The IAEA notes that a key mechanism in the safe implementation of LTO is to ensure that the official oversight of any life extension plan is efficient and effective. It states that, ‘regulatory bodies need to be prepared to perform the safety oversight of ageing management throughout all stages of the lifetime’. This is where we hit yet another snag.

The institution tasked with this critical job in South Africa, the National Nuclear Regulator (NNR), appears not to be up to the task. Unlike in other countries, the NNR in South Africa is not an independent body as it is directly responsible to the Minister of Energy. The very same minister who is currently tasked with promoting nuclear power in South Africa.

This obvious conflict of interest has been critiqued by the IAEA since 2011, when it noted that it was of the ‘view that the separation between the regulatory functions and the promotional activities is not adequate, thus calling into question the effective independence of the NNR’. It should therefore come as no surprise that the current NNR board has no civil society representation (for the second time in recent years), a serious breach of NNR regulations.
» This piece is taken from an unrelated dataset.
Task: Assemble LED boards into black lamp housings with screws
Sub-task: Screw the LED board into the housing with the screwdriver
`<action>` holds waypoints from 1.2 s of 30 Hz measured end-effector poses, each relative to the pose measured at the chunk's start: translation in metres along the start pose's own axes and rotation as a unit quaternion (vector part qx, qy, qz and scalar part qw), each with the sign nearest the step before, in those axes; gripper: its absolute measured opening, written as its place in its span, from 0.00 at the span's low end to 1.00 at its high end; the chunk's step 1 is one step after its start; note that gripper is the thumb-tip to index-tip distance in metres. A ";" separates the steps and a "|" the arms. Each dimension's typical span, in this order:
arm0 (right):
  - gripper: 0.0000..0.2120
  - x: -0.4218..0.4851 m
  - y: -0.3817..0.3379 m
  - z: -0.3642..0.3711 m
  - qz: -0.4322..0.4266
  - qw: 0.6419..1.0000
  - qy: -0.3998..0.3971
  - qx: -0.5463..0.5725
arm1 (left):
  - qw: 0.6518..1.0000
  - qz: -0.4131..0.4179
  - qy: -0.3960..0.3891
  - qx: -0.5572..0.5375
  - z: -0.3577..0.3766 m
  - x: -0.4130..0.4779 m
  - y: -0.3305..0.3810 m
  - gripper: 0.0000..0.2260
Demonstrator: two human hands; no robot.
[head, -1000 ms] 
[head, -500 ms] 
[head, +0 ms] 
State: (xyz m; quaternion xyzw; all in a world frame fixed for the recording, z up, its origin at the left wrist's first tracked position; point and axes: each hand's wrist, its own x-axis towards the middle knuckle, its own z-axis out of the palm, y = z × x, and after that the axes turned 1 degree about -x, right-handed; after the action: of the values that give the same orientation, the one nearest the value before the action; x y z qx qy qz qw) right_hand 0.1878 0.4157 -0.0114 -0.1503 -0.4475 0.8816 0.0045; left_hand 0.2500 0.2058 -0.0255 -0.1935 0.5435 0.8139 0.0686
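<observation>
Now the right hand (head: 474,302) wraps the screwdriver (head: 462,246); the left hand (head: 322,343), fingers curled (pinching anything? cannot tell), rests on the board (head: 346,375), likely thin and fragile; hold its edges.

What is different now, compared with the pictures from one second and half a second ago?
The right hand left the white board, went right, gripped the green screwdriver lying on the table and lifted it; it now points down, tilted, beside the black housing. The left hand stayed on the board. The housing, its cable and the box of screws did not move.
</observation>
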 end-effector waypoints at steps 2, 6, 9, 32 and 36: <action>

Given Eskom’s ongoing financial and management crises, and the ineffectiveness of nuclear oversight in South Africa, it is clearly high time that plans to extend the life of Koeberg are shelved in the interests of current and futures generations of South Africans who would pay a massive price if a major accident occurred just 25 kilometres from Cape Town at Koeberg.

* Ketshepaone Modise and Makoma Lekalakala are Earthilfe Africa Climate Energy Officer and Director, respectively.